_Work item:_
Pull every line of the entries that has the word "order".
################
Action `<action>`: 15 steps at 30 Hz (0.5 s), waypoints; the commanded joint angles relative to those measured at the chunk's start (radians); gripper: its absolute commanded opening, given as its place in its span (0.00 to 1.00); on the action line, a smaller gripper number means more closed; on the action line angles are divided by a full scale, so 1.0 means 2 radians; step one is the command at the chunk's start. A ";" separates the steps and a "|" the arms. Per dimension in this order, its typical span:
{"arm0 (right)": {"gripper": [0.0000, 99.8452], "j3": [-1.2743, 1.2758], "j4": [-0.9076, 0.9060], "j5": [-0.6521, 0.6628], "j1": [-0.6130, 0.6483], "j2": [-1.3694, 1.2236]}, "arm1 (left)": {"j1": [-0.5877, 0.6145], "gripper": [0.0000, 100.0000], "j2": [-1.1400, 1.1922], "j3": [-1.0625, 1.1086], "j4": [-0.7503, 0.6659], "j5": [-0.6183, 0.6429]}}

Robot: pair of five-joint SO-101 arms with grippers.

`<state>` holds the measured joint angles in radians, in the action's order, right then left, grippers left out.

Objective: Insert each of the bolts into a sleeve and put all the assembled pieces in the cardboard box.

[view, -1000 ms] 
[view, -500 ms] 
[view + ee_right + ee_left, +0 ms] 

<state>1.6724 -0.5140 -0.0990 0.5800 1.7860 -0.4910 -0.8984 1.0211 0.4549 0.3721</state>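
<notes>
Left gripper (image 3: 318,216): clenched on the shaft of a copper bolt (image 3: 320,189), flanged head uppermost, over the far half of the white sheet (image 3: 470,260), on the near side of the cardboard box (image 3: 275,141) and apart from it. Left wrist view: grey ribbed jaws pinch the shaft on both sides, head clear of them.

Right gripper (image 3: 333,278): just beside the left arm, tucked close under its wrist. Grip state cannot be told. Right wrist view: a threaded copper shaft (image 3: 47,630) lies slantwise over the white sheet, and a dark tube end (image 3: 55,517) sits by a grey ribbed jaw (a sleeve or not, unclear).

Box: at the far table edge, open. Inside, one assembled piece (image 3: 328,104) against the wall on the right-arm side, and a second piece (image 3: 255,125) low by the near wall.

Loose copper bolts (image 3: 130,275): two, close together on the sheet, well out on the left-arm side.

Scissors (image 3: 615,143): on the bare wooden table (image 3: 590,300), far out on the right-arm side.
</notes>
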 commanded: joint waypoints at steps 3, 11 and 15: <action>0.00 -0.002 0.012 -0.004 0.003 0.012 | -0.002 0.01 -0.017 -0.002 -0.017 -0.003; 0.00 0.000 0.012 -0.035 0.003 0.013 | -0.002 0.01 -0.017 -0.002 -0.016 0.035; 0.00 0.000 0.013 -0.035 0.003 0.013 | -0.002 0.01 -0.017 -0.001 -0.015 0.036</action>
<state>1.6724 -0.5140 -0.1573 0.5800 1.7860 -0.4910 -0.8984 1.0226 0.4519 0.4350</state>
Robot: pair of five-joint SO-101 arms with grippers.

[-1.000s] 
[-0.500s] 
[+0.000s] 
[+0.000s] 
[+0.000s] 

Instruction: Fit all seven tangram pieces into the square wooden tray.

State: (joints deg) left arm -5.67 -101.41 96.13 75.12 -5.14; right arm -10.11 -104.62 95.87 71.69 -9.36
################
_Task response:_
Action `<action>`: 15 steps at 30 Hz (0.5 s), waypoints; the commanded joint angles relative to those measured at the chunk's start (radians); gripper: its absolute commanded opening, given as its place in its span (0.00 to 1.00); on the action line, a smaller gripper number means more closed; on the action line angles are divided by a full scale, so 1.0 means 2 radians; step one is the command at the chunk's start. A ";" separates the steps and a "|" the arms. Per dimension in this order, its typical span:
`<state>` holds the measured joint angles in radians, in the action's order, right then left, grippers left out.

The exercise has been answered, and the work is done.